▶ Assigned task: Output the run of lines that opens with the first line of the material below and closes with the line containing "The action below", both included, and drop the pictures.

▶ Data shown:

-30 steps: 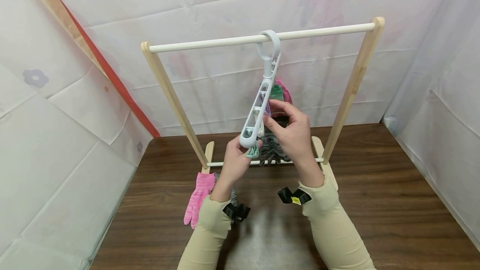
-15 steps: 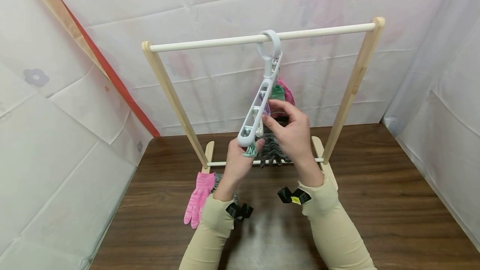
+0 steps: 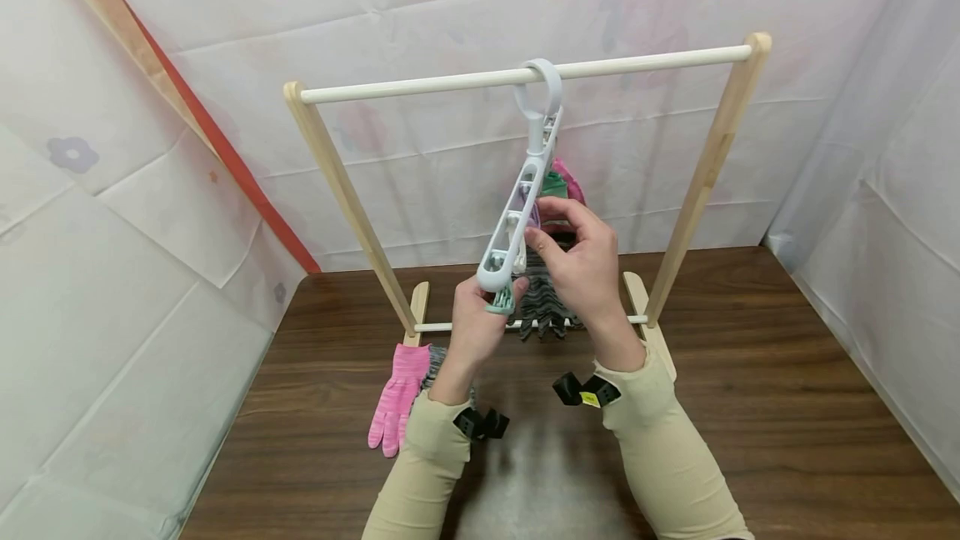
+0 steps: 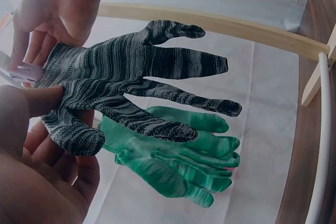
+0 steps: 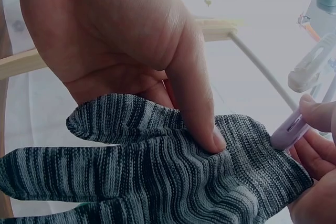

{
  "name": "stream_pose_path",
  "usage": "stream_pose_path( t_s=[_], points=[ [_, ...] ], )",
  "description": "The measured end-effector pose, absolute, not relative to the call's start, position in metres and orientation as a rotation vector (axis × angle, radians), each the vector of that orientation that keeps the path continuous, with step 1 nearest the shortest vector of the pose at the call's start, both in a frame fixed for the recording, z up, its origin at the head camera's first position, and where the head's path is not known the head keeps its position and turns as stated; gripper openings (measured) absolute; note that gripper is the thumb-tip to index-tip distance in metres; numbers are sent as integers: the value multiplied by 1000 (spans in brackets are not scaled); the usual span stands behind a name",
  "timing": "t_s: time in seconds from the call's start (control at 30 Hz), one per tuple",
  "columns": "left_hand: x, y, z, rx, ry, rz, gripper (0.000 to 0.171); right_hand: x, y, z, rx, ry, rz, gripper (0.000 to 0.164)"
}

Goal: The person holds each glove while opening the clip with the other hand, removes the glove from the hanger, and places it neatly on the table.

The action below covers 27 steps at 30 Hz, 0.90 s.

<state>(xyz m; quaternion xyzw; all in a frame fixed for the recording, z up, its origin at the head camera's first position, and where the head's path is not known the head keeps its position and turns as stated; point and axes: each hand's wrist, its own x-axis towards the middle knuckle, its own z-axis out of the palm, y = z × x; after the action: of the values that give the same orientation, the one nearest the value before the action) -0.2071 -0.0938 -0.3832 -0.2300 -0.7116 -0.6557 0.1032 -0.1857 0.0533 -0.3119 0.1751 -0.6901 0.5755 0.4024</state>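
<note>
A black-and-grey striped knit glove (image 4: 100,72) hangs below a light grey clip hanger (image 3: 514,211). My left hand (image 3: 480,319) pinches the glove near its cuff, with the thumb (image 5: 202,119) pressing on the knit. At the cuff, my right hand (image 3: 585,261) pinches a purple clip (image 5: 289,132) between thumb and fingers. The clip's tip meets the cuff edge; whether it clamps the fabric cannot be told. A white clip (image 3: 520,257) and a mint clip (image 3: 501,300) hang nearer the hanger's front end. Behind the striped glove is a green glove (image 4: 157,156).
The hanger's ring loops over the white top bar (image 3: 420,87) of a wooden rack. Something pink (image 3: 572,182) hangs at the hanger's far end. On the brown table (image 3: 315,407) lie a pink glove (image 3: 397,398) and a grey striped one (image 3: 435,363), partly covered by the left arm.
My left hand has shifted slightly to the right. The hanger and gloves have swayed a little. The right hand stays at the purple clip.
</note>
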Motion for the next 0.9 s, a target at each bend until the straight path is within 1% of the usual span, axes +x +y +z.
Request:
stream_pose_path(
  t_s=[0.37, 0.53, 0.8, 0.9],
  points=[
    [-208, -94, -386, -693, -2060, -1981, 18, -186, 53, -312, 443, -1725, 1486, 24],
    [-207, -95, -387, -674, -2074, -1960, 12, -185, 53, -311, 432, -1728, 1476, 24],
    [-186, -100, -364, -699, -2097, -1927, 12, -185, 53, -311, 435, -1723, 1487, 24],
    [-185, -102, -365, -690, -2113, -1912, 11, -185, 54, -311, 431, -1719, 1491, 25]
  ],
)
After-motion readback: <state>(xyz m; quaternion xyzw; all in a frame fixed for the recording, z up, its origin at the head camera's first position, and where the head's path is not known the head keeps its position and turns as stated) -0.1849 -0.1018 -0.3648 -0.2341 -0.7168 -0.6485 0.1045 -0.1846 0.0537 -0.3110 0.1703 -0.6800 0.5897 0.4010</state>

▶ Solution for this exercise:
-30 steps: 
-15 steps: 
+0 steps: 
+0 steps: 
+0 steps: 

{
  "name": "stream_pose_path",
  "usage": "stream_pose_path( t_s=[_], points=[ [_, ...] ], )",
  "description": "The measured end-effector pose, absolute, not relative to the call's start, position in metres and orientation as a rotation vector (axis × angle, radians), each the vector of that orientation that keeps the path continuous, with step 1 nearest the shortest vector of the pose at the call's start, both in a frame fixed for the recording, z up, its origin at the head camera's first position, and where the head's path is not known the head keeps its position and turns as stated; gripper openings (measured) absolute; note that gripper is the thumb-tip to index-tip distance in metres; numbers are sent as integers: the value multiplied by 1000 (spans in brackets are not scaled); the usual span stands behind a name",
  "timing": "t_s: time in seconds from the call's start (control at 30 Hz), one per tuple",
  "columns": "left_hand: x, y, z, rx, ry, rz, gripper (0.000 to 0.171); right_hand: x, y, z, rx, ry, rz, gripper (0.000 to 0.164)"
}

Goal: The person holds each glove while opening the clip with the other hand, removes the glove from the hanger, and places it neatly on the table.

The action below covers 27 steps at 30 Hz, 0.90 s.

The answer was written out completely.